Develop on macOS: don’t clutter your home folder like I did…

If you already did, go to the end of this article for a zsh script to help you tidy your home (directory).

This article aims at newbies to Linux. If you are not a newbie, skip the first section.

Why this happens

If you enjoy playing with all sorts of coding stuff as I do, you might run into the same problem: a messy-A-F home folder.

Here are some tips and knowledge I wish someone had taught me…

A screenshot of my user folder showing lots of hidden sub-folders from different developemtn enviroment I havee isntalled.

In the old days, programmers only develop for one platform, with one language and one framework. These days, programmers are asked to be more and more versatile.

And we all have times wanting to test if something can get something done quickly, so we follow the “getting started” instruction and install yet another chunk of 💩 onto our computer. Thanks to the “migration” feature of modern OS systems, even when we move on to the next machine, we carry the 💩 with us, and it just got more and more until we are drowned in the pool of 💩.

This most likely happens inside your home folder, aka the “~” folder, aka the “username” folder.
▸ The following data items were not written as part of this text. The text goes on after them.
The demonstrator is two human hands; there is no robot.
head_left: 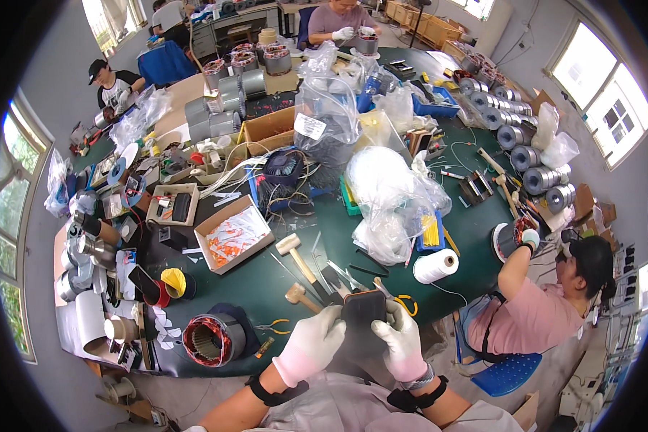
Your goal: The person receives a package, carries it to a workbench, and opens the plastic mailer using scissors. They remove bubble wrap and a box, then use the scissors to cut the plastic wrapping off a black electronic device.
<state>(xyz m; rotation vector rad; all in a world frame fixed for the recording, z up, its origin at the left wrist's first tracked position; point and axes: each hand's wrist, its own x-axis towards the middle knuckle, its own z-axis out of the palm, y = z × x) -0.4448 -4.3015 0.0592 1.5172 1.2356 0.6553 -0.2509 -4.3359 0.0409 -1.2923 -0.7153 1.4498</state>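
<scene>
Both my hands wear white gloves and hold a dark, flat, phone-like slab (363, 311) upright at the table's near edge. My left hand (313, 347) grips its left side, and my right hand (400, 341) has its thumb along the right side. Just beyond the slab lie a pale-headed mallet (291, 245) and a wooden mallet (296, 293). Yellow-handled scissors (406, 305) rest beside my right hand. To the left of my left hand are small yellow-handled pliers (275, 327) and a motor stator (212, 340) with copper-red windings.
A box of orange-and-white strips (233, 237) stands left of centre on the green table (324, 230). Right of centre are a white thread spool (436, 266) and plastic bags (385, 194). A co-worker in pink (529, 309) sits at right; more people work at the back.
</scene>
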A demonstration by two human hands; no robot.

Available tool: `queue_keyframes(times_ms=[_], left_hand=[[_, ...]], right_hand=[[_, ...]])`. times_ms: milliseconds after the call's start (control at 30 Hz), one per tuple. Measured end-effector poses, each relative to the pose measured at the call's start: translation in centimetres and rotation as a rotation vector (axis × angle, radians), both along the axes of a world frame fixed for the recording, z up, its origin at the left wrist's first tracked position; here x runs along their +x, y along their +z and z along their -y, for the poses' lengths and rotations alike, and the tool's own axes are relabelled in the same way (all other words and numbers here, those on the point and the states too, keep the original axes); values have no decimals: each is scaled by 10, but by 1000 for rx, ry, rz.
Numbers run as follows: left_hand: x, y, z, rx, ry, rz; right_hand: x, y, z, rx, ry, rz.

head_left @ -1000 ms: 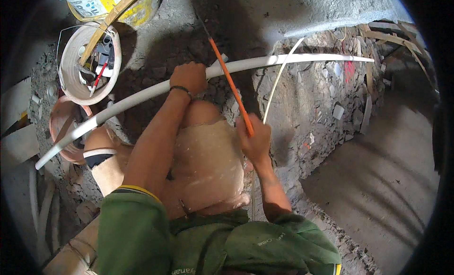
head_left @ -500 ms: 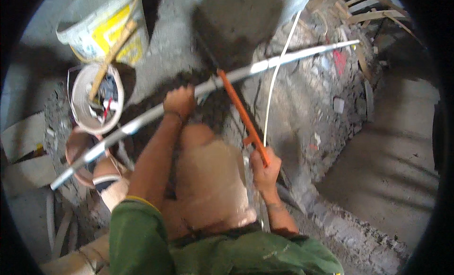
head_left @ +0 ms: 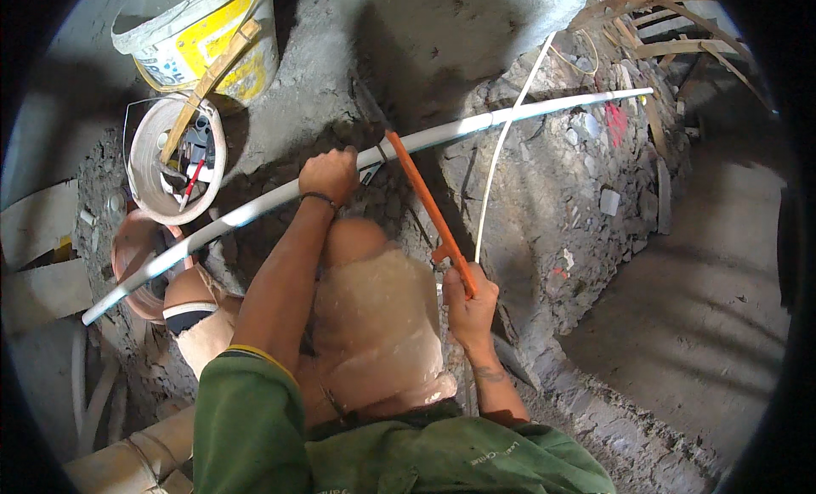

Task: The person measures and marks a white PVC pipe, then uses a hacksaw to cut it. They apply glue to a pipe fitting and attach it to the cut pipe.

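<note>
Across the middle of the frame lies the long white pipe (head_left: 255, 209), with the left hand (head_left: 330, 176) wrapped around it. The right hand (head_left: 473, 305) grips the orange saw (head_left: 427, 203). Sawing looks like the step; the next push calls for a still pipe.

I grip a long white pipe (head_left: 459, 129) slanting from near on my left to farther off on my right; across it I hold a slim orange saw (head_left: 427, 203), its dark front end pointing away from me
</note>
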State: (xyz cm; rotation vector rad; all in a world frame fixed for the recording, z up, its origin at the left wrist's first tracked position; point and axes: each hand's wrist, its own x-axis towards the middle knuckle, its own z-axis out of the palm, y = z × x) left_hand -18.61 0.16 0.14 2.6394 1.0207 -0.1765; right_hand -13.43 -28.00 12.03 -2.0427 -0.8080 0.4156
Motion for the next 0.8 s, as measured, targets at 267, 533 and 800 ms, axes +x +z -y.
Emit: queue_keyframes(times_ms=[267, 533, 800], left_hand=[[-1, -9, 1, 21, 9, 42], [0, 4, 2, -18, 30, 18], [-2, -2, -1, -58, 60, -28]], right_hand=[[-5, 26, 4, -33, 38, 62], [-2, 39, -10, -155, 91, 69], [-8, 7, 7, -321, 252, 275]])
Personally, I have tried things like various Python environments, NodeJs, Vue.js, Docker, Android, Flutter, Arduino, .Net, Anaconda, Jupyter, etc. And they all leave their mark on my home folder.

It makes my home folder full of hidden dotfiles, which is kind of alright, but sometimes they even ask me to put my script file directly under my home folder!
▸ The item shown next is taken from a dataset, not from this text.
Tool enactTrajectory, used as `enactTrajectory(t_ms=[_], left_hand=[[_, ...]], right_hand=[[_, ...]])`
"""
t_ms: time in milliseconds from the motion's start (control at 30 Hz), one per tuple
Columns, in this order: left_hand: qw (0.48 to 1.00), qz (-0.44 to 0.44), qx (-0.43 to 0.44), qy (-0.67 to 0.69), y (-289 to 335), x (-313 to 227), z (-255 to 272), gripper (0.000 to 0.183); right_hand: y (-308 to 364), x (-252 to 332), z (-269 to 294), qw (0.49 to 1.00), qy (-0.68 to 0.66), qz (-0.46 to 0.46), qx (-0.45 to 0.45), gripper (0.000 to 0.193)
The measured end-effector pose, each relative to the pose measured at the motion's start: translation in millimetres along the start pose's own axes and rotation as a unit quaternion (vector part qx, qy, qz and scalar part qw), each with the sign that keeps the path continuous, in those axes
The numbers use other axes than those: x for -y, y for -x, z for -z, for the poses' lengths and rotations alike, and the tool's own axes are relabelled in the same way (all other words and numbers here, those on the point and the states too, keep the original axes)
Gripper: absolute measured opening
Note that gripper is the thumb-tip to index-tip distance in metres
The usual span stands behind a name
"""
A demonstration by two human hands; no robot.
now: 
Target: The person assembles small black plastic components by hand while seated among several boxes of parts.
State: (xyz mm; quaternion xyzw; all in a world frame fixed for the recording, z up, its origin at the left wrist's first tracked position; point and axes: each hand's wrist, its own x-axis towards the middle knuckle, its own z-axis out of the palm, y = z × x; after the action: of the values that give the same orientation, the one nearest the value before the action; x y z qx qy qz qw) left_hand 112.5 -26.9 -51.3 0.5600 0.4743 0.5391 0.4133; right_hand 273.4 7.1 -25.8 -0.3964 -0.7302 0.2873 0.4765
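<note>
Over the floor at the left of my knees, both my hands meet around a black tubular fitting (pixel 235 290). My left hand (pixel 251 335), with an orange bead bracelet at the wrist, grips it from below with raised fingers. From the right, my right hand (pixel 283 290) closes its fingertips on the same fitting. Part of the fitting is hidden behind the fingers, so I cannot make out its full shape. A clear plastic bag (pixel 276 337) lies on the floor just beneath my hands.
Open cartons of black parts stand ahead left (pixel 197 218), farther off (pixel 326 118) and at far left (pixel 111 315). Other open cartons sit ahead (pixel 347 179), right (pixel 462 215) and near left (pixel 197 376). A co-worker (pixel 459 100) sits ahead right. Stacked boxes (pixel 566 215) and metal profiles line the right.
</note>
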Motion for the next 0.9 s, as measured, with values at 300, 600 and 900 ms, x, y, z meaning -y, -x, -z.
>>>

While that probably make sense under Linux, as that's more easily accessible than the “desktop” folder when using the command line, it is not so much the case with macOS.

I personally think Linux are more lightweight and should be disposed of when needed, but I can’t do the same with my macOS. It just has too much personal data that I don’t have time to sort through. Therefore deleting the entire system and starting over would be catastrophic.

Prevention (stop new ones from being created)

What I found very useful is to create a “Dev” folder under my home folder and put all of my development-related files inside that. Under it, I have everything organised by folders of frameworks, like “Android”, “Flutter”, “DotNet”, “Arduino”, “NodeJs”, “Docker”, etc.

When any “Getting Started” asked you to create a new script file from your home folder, you go “F you” and create your own folder, then put it inside.

If they install any command-line interface (CLI, things you can type in the command-line to make things happen), I also find it very useful to move all of them under “Dev/bin/”. You can find out where something is on Linux using “which xxx”, for example:

manglekuo@MangleKuo ~ % which adb
/Users/manglekuo/Library/Android/sdk/platform-tools/adb

The given path is the path to the executable Linux binary file, which you can move around, and it should still work fine.

Providing you didn’t install any CLI with homebrew , which is a popular package manager on macOS that does things a bit differently, most CLIs you installed should be under any of the following folders:

/opt/local/bin
/opt/local/sbin
/usr/local/bin
/usr/local/sbin
/usr/bin
/usr/sbin
/bin
/sbin

You can check this by running echo $PATH from your command line. The result should be a long list of folders separated using “:”. This list of folders is where your command line search for executable Linux binary file (they are named “bin” for binaries or “sbin” for system binaries).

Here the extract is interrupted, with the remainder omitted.